The gable frame is the most common roof type consisting of two sloping sides that meet at a center ride. End gables form triangular walls that allow for window or vent openings. The "pitch" especially in colder climates should be steep pitched to allow snow to fall from the roof without building up massively. Another positive factor of the gable shape it that it stands up better in areas with high winds.
The basics of how to frame a roof begins with setting ridges and rafters. The ridge board (the top board that holds the rafters in place) must be installed before you begin to place the rafters. You"ll want to build a plumb post securely braced to temporarily support the ridge board. The ridge board is the board the rafters are joined to at the top of your roof.
The next step is to measure the rafter cut. Use a bevel square to measure the rafter cut. This is where the rafter meets the ridge board. This angle is what determines the pitch of your roof. It's a good idea as you're learning how to frame a roof to get one rafter perfect and use it as a template for the others.
How to Frame a Roof
The ends of the roof rafters nestle on the double plate of exterior walls with a notch called a bird's mouth. They should fit securely and smoothly.
You"ll use your bevel square to mark the ridge angle at the overhang. Most use two cuts, one vertical and one horizontal. Use a framing square or level to mark the horizontal cut. Once you have one rafter complete with a good fit, use it to mark your other rafters.
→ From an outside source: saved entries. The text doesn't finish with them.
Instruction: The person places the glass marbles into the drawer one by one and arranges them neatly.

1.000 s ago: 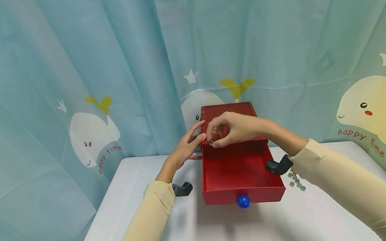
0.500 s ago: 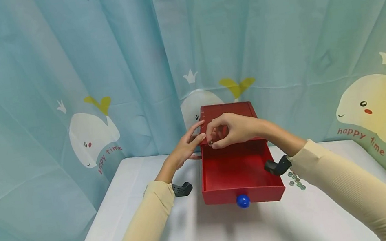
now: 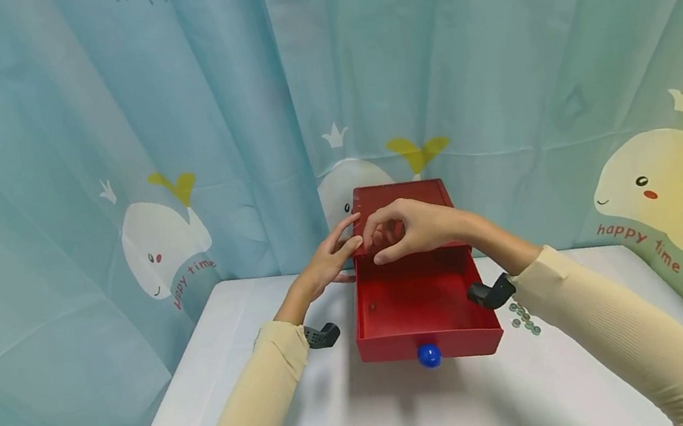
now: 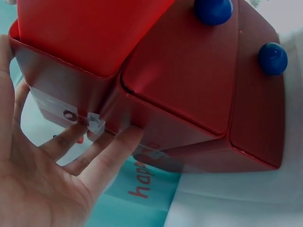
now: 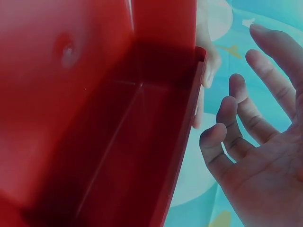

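A red drawer cabinet (image 3: 401, 194) with blue knobs stands on the table, its top drawer (image 3: 432, 346) pulled out. My left hand (image 3: 323, 266) steadies the cabinet, thumb and fingers spread along its left side; in the left wrist view the fingers (image 4: 111, 151) touch the red side wall. Above the drawer's back end hovers my right hand (image 3: 415, 224), thumb and index fingertip apart with nothing between them. Inside the drawer, near its left wall, lies one small glass marble (image 3: 372, 307), seen blurred as a marble (image 5: 68, 49) in the right wrist view.
Several similar glass marbles (image 3: 524, 318) lie on the white table (image 3: 318, 420) to the right of the drawer, partly behind the right wrist's black camera (image 3: 492, 292). A blue knob (image 3: 429, 356) juts from the drawer front. Behind the table hangs a whale-patterned curtain (image 3: 223, 113).
The right thumb and fingers have parted and let go of the marble, which has dropped into the drawer. The left hand stays at the cabinet's side.
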Tool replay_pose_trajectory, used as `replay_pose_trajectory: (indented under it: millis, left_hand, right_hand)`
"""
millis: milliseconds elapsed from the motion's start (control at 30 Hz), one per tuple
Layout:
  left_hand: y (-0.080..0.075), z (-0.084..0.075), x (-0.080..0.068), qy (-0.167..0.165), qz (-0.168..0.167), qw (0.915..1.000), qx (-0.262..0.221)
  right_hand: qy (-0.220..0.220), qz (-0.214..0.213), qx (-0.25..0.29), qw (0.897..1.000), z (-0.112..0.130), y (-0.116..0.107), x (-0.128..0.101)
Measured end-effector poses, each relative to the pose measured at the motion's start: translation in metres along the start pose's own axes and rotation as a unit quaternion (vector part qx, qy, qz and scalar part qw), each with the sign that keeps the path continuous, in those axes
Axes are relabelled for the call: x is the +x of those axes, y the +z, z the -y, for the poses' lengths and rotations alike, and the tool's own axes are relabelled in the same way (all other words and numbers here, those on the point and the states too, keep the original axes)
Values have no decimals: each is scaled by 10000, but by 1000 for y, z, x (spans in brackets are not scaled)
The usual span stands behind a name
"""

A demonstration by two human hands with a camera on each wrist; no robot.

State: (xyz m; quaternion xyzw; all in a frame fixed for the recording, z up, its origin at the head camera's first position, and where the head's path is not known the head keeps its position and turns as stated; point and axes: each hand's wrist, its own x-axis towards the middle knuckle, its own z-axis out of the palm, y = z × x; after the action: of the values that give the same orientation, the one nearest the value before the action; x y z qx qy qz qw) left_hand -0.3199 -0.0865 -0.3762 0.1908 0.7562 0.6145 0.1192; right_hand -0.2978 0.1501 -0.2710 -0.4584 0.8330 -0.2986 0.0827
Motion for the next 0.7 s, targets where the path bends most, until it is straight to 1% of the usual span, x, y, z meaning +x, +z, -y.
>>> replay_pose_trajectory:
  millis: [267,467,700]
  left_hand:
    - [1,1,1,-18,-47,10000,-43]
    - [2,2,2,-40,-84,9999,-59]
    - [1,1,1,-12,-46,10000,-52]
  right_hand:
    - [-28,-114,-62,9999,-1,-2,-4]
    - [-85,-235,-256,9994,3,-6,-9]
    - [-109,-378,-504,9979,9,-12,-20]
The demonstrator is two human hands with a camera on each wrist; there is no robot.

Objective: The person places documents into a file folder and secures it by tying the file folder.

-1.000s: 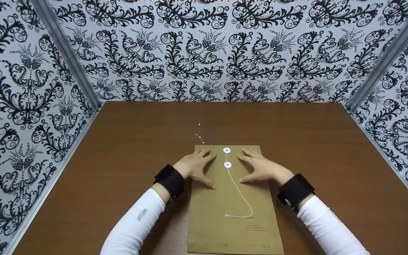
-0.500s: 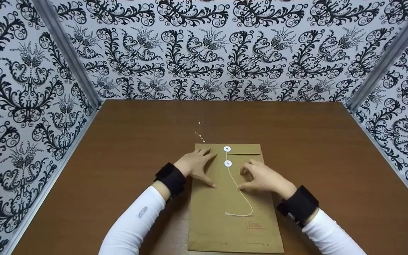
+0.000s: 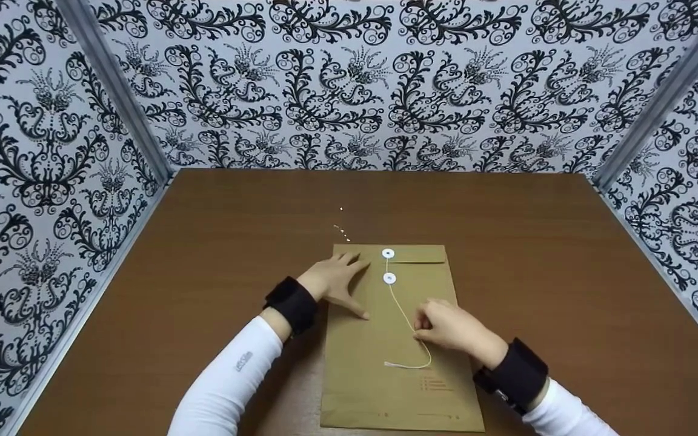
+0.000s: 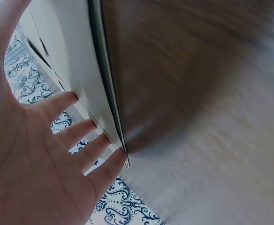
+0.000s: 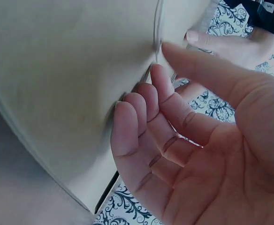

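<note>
A brown paper envelope [image 3: 379, 387] lies flat on the wooden table [image 3: 203, 242], its flap at the far end. Two white discs [image 3: 389, 278] sit on it, one on the flap and one just below. A white string [image 3: 403, 309] runs from them down the envelope. My left hand [image 3: 337, 275] rests flat on the envelope's upper left part, fingers spread [image 4: 57, 105] at its edge [image 4: 106, 93]. My right hand [image 3: 440, 327] is lower on the right, fingers curled, thumb and forefinger pinching the string [image 5: 158, 23] against the envelope [image 5: 57, 70].
Patterned black-and-white walls [image 3: 349, 91] close in the table on the left, back and right. A few small pale specks [image 3: 341, 229] lie on the wood just beyond the envelope. Bare wood lies on both sides of the envelope.
My right hand has slid from beside the discs down toward me, and its flat fingers have curled onto the string. The left hand and the envelope have stayed put.
</note>
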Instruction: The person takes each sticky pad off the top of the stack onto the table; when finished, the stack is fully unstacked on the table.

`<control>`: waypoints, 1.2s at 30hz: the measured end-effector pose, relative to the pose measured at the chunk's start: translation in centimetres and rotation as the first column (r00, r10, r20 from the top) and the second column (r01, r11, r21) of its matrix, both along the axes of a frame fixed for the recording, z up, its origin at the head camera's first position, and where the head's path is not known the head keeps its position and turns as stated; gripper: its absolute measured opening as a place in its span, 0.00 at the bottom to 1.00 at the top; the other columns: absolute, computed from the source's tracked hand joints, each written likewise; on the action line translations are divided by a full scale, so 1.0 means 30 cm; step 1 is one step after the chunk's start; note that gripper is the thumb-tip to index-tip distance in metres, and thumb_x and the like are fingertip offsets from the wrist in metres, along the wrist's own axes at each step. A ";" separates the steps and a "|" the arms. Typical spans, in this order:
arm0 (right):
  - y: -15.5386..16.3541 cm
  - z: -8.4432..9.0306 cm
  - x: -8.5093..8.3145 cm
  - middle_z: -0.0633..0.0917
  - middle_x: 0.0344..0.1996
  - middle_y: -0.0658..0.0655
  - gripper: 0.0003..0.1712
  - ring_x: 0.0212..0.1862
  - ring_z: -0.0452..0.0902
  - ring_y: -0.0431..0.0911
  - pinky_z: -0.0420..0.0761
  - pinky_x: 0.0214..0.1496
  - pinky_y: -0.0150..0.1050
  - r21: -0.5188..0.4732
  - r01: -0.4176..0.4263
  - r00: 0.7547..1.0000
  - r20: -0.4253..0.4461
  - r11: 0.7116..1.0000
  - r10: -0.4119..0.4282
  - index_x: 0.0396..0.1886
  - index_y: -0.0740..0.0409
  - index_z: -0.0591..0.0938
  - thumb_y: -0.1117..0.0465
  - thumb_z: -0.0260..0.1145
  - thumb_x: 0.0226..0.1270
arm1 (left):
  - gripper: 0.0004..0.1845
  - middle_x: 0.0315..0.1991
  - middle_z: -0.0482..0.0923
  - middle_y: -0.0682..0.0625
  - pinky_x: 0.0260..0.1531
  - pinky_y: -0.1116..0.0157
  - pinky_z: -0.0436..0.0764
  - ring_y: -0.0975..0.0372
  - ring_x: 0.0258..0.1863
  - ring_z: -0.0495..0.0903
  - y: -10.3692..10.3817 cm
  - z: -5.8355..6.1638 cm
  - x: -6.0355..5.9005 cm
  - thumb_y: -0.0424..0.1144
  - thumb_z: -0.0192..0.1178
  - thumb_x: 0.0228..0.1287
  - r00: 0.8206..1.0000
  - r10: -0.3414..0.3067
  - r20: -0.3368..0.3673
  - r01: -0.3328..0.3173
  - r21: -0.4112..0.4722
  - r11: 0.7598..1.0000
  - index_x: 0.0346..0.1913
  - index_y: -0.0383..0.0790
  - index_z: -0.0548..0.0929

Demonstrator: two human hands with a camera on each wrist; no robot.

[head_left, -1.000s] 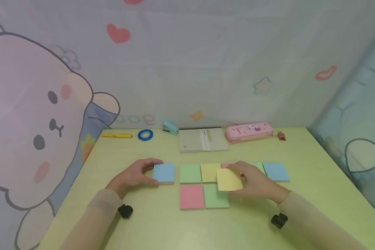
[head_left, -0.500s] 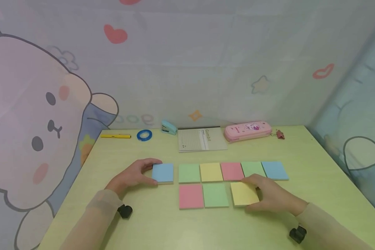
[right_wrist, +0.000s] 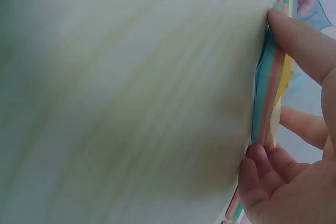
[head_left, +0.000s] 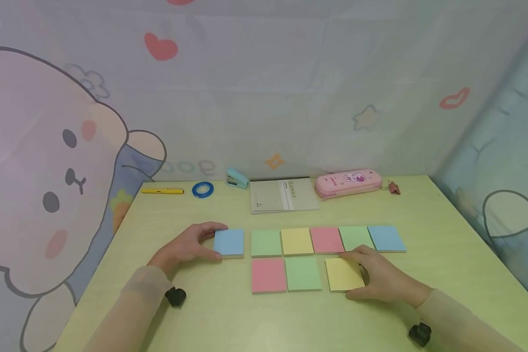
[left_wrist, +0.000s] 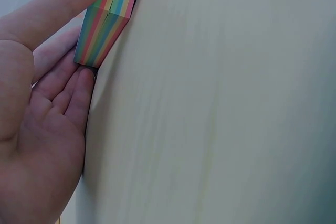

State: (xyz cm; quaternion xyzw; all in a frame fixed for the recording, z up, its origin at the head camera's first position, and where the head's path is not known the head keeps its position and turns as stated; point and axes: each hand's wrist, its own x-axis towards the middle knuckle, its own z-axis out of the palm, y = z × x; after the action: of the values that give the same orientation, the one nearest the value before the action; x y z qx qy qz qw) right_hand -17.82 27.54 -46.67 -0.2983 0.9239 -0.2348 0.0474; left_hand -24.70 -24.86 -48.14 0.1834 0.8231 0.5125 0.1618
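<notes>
My left hand [head_left: 188, 248] holds a blue-topped sticky note pad [head_left: 229, 242] by its edges, thumb at the near side and fingers at the far side. In the left wrist view that pad's striped, many-coloured sides [left_wrist: 105, 30] show. With thumb and fingers, my right hand [head_left: 382, 277] grips a yellow-topped sticky note pad [head_left: 344, 275] low at the table. Its layered edge [right_wrist: 269, 93] appears in the right wrist view. Left of this pad, across a small gap, lies a green pad [head_left: 303, 274], and beside that a pink pad [head_left: 269, 275].
Behind the front row runs a row of several pads, from green [head_left: 266, 243] to blue [head_left: 386, 238]. Along the table's back lie a yellow pen [head_left: 163, 191], blue tape roll [head_left: 203, 189], stapler [head_left: 237, 178], notebook [head_left: 284, 195], pink pencil case [head_left: 348, 183] and small red charm [head_left: 394, 187].
My right hand has carried the yellow pad rightward and down, from above the rows to beside the front green pad. My left hand stays on the blue pad.
</notes>
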 end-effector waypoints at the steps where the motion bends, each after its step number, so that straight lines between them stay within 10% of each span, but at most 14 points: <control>1: 0.003 0.002 0.001 0.79 0.56 0.51 0.53 0.56 0.77 0.45 0.82 0.59 0.49 0.001 0.001 1.000 0.002 1.000 -0.001 0.73 0.56 0.76 0.35 0.82 0.53 | 0.42 0.75 0.70 0.41 0.77 0.47 0.62 0.45 0.77 0.66 0.000 0.000 0.000 0.35 0.82 0.53 1.000 0.000 -0.002 0.000 0.000 1.000 0.73 0.38 0.75; 36: 0.016 -0.010 -0.023 0.79 0.47 0.46 0.44 0.46 0.72 0.40 0.76 0.43 0.34 -0.056 0.006 0.999 0.045 0.998 -0.003 0.69 0.57 0.80 0.38 0.79 0.60 | 0.42 0.75 0.70 0.40 0.77 0.49 0.62 0.44 0.77 0.66 0.006 0.005 0.005 0.34 0.82 0.54 1.000 0.001 0.007 -0.001 0.009 1.000 0.73 0.37 0.75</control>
State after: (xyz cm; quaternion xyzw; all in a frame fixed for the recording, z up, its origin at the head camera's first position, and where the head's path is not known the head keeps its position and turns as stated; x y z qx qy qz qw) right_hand -18.52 28.03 -46.98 -0.2920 0.9163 -0.2676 0.0591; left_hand -24.55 -24.69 -47.99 0.1820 0.8203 0.5171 0.1634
Once the rafters are in place you"ll need to install the roof sheathing. The roof sheathing stabilizes the roof and provides a nail base for the roofing materials. Plywood is normally used for sheathing a roof.
To speed up how to frame a roof you may want to consider using pre-built roof trusses. More than two-thirds of homes built today use factory built roof trusses. They are very uniform and easy to install.